The education and such are the same.
The monies to the institution are different.
Maybe that’s why schools are more perplexed than they might want to appear.
- Hannibal Lecter - Thursday, Sep 14, 23 @ 12:58 pm:
=== That doing quite a bit of lifting without a cite. ===
https://tax.illinois.gov/programs/investinkids/faqs.html#faq-item-faq-0-4
Who are eligible students:
Eligible students are members of a household whose federal adjusted gross income the year before he or she initially receives a scholarship under this program, as determined by IDOR, does not exceed 300% of the federal poverty level and, once the child receives a scholarship, does not exceed 400% of the federal poverty level. The student must be eligible to attend a public elementary school or high school in Illinois the semester immediately preceding the semester for which he or she first receives a scholarship or is starting school in Illinois for the first time when he or she first receives a scholarship.
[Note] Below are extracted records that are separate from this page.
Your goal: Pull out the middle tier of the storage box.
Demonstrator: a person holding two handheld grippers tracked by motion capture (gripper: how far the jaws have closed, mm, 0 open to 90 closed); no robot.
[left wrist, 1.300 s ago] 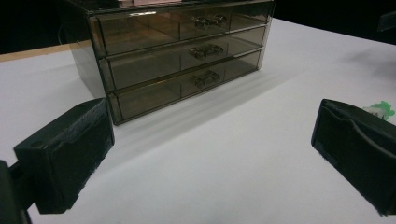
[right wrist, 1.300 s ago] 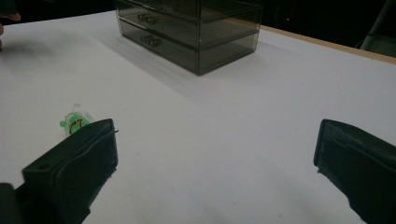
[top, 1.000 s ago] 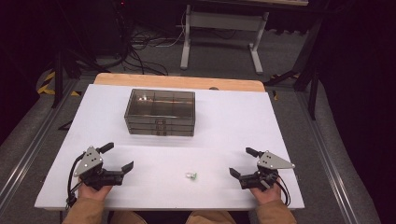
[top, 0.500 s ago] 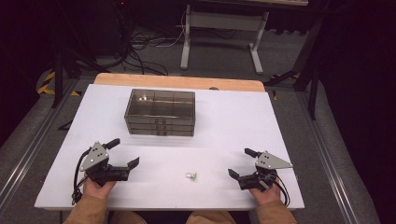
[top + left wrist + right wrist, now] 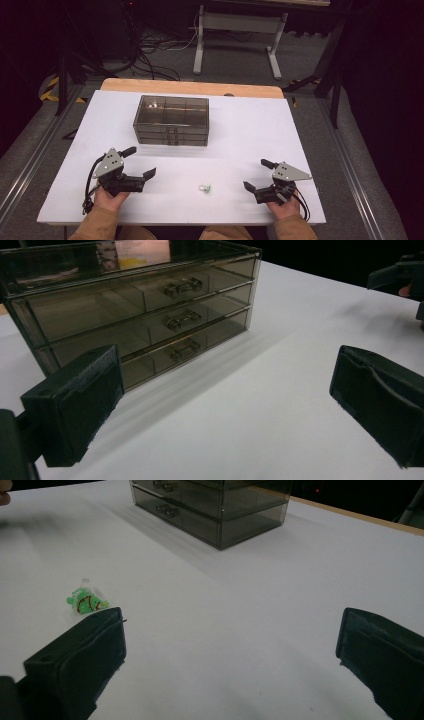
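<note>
A smoky see-through box of three drawers [image 5: 171, 120] stands at the middle back of the white table [image 5: 300, 140]; its drawers look shut in the left gripper view [image 5: 135, 315]. A small green wrapped candy [image 5: 204, 188] lies near the front edge, between the two hands. My left gripper [image 5: 140, 161] is open and empty, pointing toward the box, with its jaws wide apart [image 5: 227, 410]. My right gripper [image 5: 255, 174] is open and empty too, to the right of the candy [image 5: 87, 601], which lies just beyond the left-hand jaw in the right gripper view.
A wooden strip [image 5: 190, 87] edges the table's far side. Beyond it are a dark floor, cables [image 5: 150, 55] and a grey stand [image 5: 235, 30]. Metal rails [image 5: 30, 165] run along both sides of the table.
My left gripper has moved slightly right and forward, toward the drawer box. The right gripper has hardly shifted. The candy lies where it was.
</note>
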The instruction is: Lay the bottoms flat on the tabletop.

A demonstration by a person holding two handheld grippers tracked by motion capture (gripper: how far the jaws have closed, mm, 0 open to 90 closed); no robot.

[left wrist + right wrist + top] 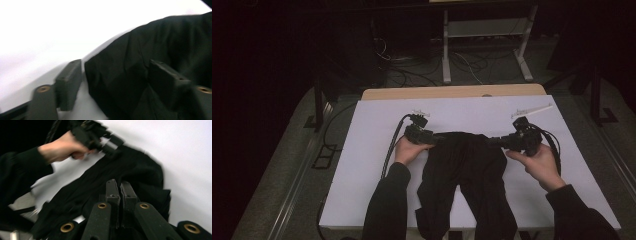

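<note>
A black pair of trousers (467,180) lies on the white table cover (367,155), waist at the far side and legs running toward the front edge. My left gripper (438,137) is at the waist's left corner. In the left gripper view its jaws stand apart, open (117,85), with the edge of the trousers (140,57) between them and no pad pressing. My right gripper (493,142) is at the waist's right corner. In the right gripper view its jaws (121,192) are shut on a pinch of the trousers (140,167), with the left hand (60,148) farther off.
A strip of the wooden tabletop (452,92) shows beyond the white cover. Behind the table, a white metal stand (484,30) and loose cables (412,65) are on the dark floor. White cover lies bare on both sides of the trousers.
</note>
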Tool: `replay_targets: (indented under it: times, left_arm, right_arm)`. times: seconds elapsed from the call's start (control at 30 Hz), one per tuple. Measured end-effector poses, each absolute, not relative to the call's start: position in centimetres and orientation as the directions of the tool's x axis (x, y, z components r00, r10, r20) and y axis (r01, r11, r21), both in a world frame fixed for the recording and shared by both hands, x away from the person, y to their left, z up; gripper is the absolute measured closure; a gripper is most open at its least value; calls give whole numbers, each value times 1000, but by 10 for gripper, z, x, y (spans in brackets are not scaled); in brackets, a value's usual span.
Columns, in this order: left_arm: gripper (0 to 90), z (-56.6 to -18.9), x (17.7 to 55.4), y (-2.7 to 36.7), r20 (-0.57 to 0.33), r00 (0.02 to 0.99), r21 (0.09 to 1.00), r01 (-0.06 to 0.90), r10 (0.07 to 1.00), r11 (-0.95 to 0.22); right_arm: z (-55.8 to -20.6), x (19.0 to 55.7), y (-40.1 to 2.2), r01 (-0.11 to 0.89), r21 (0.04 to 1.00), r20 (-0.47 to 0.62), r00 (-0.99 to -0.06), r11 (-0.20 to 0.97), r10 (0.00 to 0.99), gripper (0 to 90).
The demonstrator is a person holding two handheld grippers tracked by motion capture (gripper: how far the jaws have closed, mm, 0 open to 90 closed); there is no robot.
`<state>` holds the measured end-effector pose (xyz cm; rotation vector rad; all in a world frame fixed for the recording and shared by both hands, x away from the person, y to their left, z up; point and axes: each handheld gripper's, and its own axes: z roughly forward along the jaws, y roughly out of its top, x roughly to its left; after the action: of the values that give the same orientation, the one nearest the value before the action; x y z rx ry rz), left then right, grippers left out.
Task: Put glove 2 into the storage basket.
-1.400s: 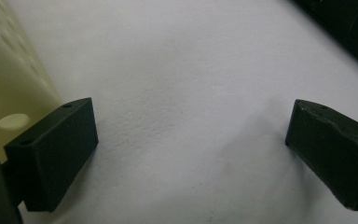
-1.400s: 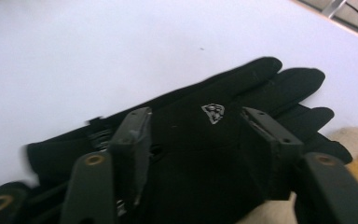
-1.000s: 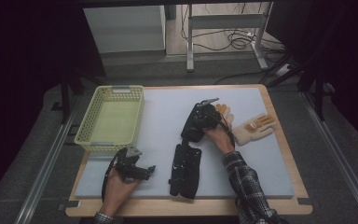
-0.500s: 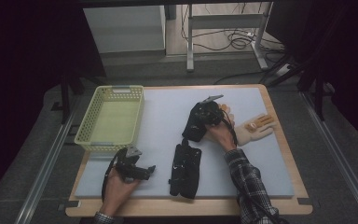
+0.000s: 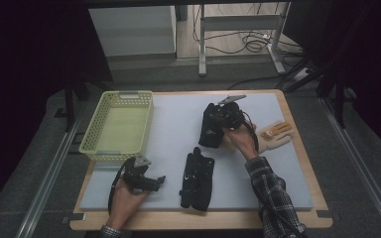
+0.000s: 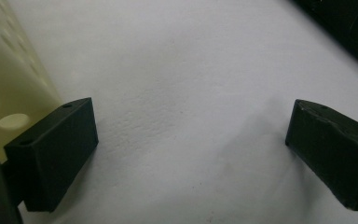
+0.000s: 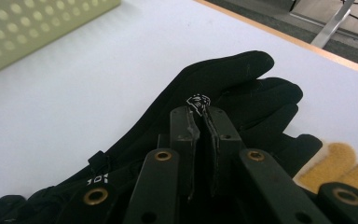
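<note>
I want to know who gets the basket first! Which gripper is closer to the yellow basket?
Left. The left gripper sits just below the yellow basket's near edge. The right gripper is across the white mat, clamped on a black glove.

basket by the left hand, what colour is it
Pale yellow-green basket with small round holes in its walls, clearest in the high view.

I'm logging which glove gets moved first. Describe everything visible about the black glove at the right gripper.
The black glove looks like soft, matte fabric, with a small white logo on its back and white marks near the cuff. It lies toward the far side of the grey mat, right of the yellow basket. The right gripper has its fingers closed on a fold of the fabric. A tan glove lies partly under it.
</note>
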<state>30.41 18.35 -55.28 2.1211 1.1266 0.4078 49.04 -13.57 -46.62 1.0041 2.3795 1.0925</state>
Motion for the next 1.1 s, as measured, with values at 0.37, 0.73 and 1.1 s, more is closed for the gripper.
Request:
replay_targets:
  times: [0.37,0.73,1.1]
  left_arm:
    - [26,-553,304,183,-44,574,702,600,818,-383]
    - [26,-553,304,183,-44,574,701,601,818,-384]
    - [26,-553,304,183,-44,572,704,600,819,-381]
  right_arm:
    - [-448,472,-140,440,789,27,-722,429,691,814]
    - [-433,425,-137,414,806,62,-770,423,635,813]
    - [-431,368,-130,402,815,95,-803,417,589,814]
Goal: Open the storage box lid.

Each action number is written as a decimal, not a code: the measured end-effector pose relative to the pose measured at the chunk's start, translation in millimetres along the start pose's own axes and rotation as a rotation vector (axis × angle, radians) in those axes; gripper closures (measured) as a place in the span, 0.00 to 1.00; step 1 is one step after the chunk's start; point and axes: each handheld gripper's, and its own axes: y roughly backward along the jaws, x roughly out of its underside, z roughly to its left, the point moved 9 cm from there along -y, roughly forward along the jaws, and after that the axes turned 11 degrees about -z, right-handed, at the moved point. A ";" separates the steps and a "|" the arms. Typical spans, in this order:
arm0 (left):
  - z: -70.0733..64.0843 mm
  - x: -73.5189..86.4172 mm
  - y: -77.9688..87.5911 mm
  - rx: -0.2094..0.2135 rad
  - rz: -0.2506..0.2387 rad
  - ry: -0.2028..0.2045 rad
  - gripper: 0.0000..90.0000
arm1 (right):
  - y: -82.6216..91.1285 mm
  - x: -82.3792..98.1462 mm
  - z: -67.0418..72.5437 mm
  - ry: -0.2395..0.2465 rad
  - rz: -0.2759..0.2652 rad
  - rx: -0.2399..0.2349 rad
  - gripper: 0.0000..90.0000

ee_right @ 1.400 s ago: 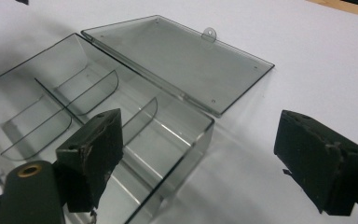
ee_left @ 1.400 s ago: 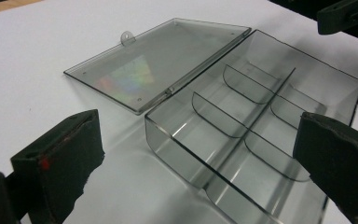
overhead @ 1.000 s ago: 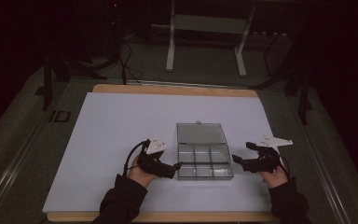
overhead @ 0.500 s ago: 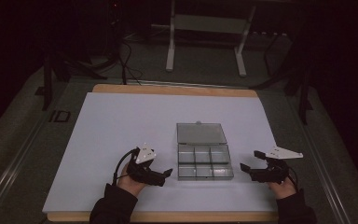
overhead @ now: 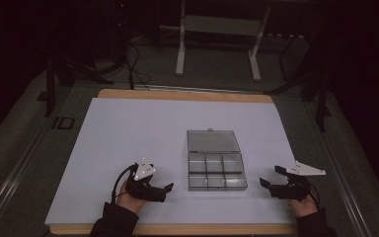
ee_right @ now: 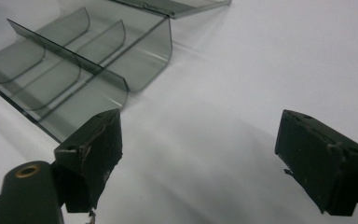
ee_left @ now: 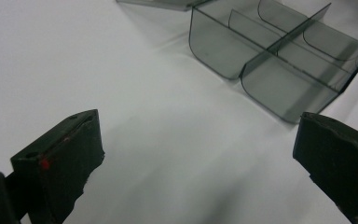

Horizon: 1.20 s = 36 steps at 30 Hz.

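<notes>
A clear grey compartment box (overhead: 216, 172) lies open on the white table sheet (overhead: 128, 138), its lid (overhead: 212, 140) folded flat behind it. The compartments look empty. My left gripper (overhead: 167, 192) sits low just left of the box's near corner, open, nothing between its jaws. My right gripper (overhead: 271, 176) is off the box's right near corner, also open and empty. In the left gripper view the box (ee_left: 279, 60) is ahead to the upper right of my left gripper (ee_left: 200, 135). In the right gripper view the box (ee_right: 74, 60) is upper left of my right gripper (ee_right: 200, 135).
The wooden table edge (overhead: 177, 228) runs close under both hands. Dark floor, a white stand (overhead: 217, 44) and cables lie beyond the table's far side. Wide bare sheet spreads left of and behind the box.
Both grippers have drawn back from the box's sides toward the near table edge, the left one going left and the right one going right. The box has not moved.
</notes>
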 end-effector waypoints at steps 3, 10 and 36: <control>3.2 5.1 2.0 -0.014 0.001 0.012 0.03 | 1.5 5.7 -2.5 0.011 0.003 0.020 0.16; 9.7 13.3 5.3 -0.072 0.023 -0.029 0.03 | 5.0 16.1 -10.5 0.021 0.013 0.075 0.16; 14.3 12.9 10.5 -0.153 -0.039 -0.058 0.03 | 10.4 19.5 -21.3 0.058 -0.018 0.210 0.16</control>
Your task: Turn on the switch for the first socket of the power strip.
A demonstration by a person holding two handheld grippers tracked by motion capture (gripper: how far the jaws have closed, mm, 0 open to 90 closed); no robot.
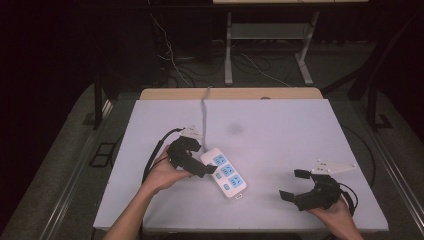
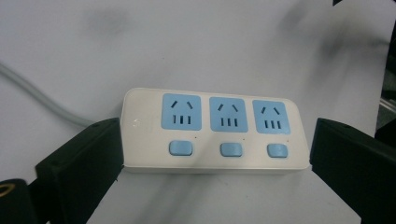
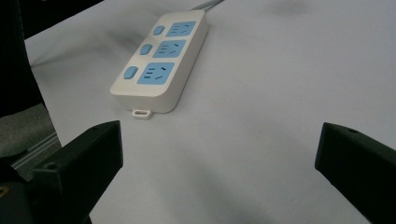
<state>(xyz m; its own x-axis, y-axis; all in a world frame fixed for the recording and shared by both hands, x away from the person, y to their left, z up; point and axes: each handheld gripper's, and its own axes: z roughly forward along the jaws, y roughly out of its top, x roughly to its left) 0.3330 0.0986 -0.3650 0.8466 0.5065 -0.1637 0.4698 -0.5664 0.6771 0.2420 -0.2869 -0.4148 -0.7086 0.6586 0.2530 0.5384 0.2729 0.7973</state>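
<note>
A white power strip (image 1: 227,175) with three blue sockets and three blue switches lies on the white table top (image 1: 285,130), left of the middle. Its grey cord (image 1: 204,110) runs off the back edge. My left gripper (image 1: 205,160) is open and straddles the power strip (image 2: 212,133) lengthwise. One jaw rests against the cord end, the other stands just off the far end. My right gripper (image 1: 288,184) stands open near the front right with nothing between its jaws. From the right gripper (image 3: 219,140), the power strip (image 3: 161,60) lies ahead to the left, well apart.
A wooden table edge (image 1: 230,93) shows behind the white top. Beyond it stand a desk's metal legs (image 1: 228,50) and loose cables on the dark floor. The table's left edge (image 3: 42,140) drops off close to the right gripper's left jaw.
</note>
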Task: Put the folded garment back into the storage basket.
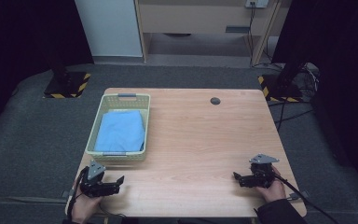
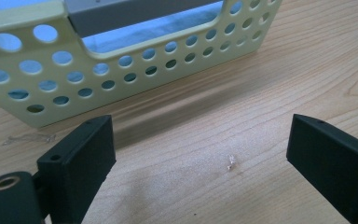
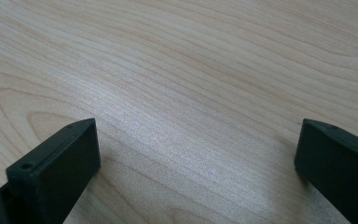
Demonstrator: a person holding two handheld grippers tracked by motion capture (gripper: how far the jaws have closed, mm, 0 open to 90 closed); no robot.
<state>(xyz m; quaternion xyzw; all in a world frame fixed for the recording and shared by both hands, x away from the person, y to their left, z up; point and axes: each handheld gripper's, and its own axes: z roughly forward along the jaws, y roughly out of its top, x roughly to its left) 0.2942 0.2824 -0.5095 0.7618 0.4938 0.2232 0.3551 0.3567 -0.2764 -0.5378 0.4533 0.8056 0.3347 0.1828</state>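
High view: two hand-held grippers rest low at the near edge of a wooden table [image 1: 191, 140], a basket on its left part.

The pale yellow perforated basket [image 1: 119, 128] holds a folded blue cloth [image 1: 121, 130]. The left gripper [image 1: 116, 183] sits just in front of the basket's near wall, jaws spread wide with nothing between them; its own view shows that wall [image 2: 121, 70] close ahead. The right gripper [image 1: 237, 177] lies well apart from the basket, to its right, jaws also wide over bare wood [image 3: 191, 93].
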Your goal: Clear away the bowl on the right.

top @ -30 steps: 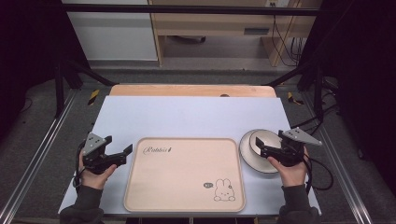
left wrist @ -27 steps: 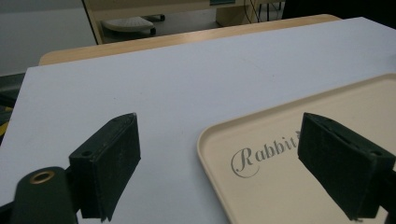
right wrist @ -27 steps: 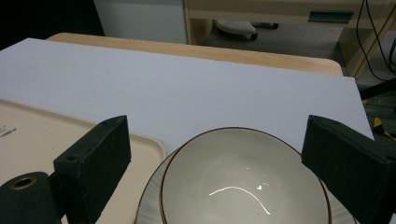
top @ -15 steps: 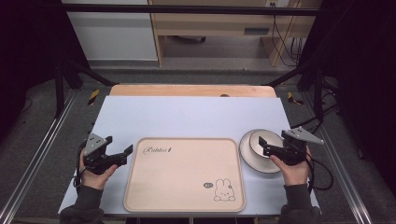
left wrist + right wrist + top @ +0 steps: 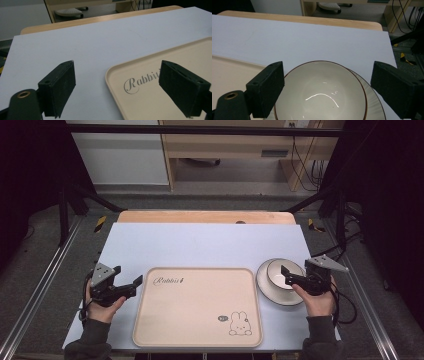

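A person sits at a table covered with a pale blue sheet and holds one gripper in each hand. A beige tray lies flat in the middle near the person's edge; it has the word "Rabbit" printed at its far left corner and a small rabbit drawing at its near right corner. The left gripper is held by the left hand just beside the left edge of the tray. Its jaws are spread wide and hold nothing. In the left gripper view, one jaw is above the blue sheet and the other is above the tray, close to the printed word, so the corner of the tray lies between them. On the right side of the tray, a white bowl with a thin brown rim stands on a white plate. The plate is near the tray's right edge, and whether they touch cannot be told. The right gripper, held by the right hand, is over the bowl. Its jaws are also released and wide apart. In the right gripper view the bowl sits between the two jaws, and it looks empty, with only a light reflection inside. The plate shows under it on the right.
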Motion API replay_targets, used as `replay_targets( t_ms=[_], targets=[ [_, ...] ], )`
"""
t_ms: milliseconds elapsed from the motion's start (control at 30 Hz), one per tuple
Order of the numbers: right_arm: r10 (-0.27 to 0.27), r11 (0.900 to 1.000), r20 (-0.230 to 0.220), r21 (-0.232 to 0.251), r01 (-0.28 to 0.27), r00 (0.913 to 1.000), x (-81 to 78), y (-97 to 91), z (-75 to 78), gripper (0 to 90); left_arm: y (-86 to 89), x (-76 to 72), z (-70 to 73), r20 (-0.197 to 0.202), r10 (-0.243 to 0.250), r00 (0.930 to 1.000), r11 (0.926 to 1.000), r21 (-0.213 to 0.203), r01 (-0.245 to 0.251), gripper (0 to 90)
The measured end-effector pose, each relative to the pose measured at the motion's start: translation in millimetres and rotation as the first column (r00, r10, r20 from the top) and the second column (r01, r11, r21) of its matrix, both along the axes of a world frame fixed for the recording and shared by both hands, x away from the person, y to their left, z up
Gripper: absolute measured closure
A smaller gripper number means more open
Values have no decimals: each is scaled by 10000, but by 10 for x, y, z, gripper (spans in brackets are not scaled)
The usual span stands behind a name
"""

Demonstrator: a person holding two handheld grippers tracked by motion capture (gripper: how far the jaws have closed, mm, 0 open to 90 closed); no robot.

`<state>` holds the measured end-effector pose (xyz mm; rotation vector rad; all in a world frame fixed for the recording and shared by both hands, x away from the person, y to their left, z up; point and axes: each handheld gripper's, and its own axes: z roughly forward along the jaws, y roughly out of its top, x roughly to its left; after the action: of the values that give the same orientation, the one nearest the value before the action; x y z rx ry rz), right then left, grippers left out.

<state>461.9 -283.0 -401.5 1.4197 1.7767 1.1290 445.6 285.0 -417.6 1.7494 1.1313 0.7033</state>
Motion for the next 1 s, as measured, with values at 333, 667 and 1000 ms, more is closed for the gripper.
replay_targets(
  t_ms=[333, 667, 1000],
  targets=[
    [-222, 9997, -237, -146, 219, 9995, 49, -61, -52, 160, -4, 0, -1, -3, -12, 10000, 10000, 20, 12, 139],
    [-597, 9980, -670, -259, 581, 9960, 145, -124, -116, 211, -9, 5, -11, -24, -10, 10000, 10000, 52, 10, 140],
    [-668, 9977, -1184, -226, 646, 9907, 240, -168, -181, 270, -7, 8, -19, -45, -18, 10000, 10000, 66, 18, 144]
  ],
)
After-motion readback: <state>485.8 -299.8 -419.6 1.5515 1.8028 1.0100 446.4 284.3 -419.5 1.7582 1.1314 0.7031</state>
Students must reside in Illinois while receiving a scholarship. For more information on federal poverty levels, visit the U.S. Department of Health & Human Services website.
Most of the Catholic high schools I am familiar with have tuition that is at least $12k-$13k a year per kid. Logix would tell you that if these families were in Catholic School before, they were probably receiving some kind of financial assistance.
- Oswego Willy - Thursday, Sep 14, 23 @ 1:10 pm:
===Logix would tell you that if===
Here’s what you wanted.
===Chances are===
You are still speculating to the “what”.
I mean, look at this anecdotal take, to your thought, unrelated…
===Having been on school committees/boards I know first-hand that many kids attend school on either vastly reduced tuition due to low family income, have grandparents pay for tuition, work part-time at the school for reduced tuition, or use a very long-term payment/repayment plan.===
What Invest in Kids does is help the institutions get full tuition where either a reduced rate exists, a payment plan is in place, now the same student, same education, now the student is seen as a bigger dollar to the school, and not on a payment plan.
That’s not school driven, that’s a fiscal windfall driven by a tax break, that seemingly the driver to the donations… not education… because there no one today looking altruistically to help the kids if the plan ends.
If you have the exact numbers, I’d be interested in that.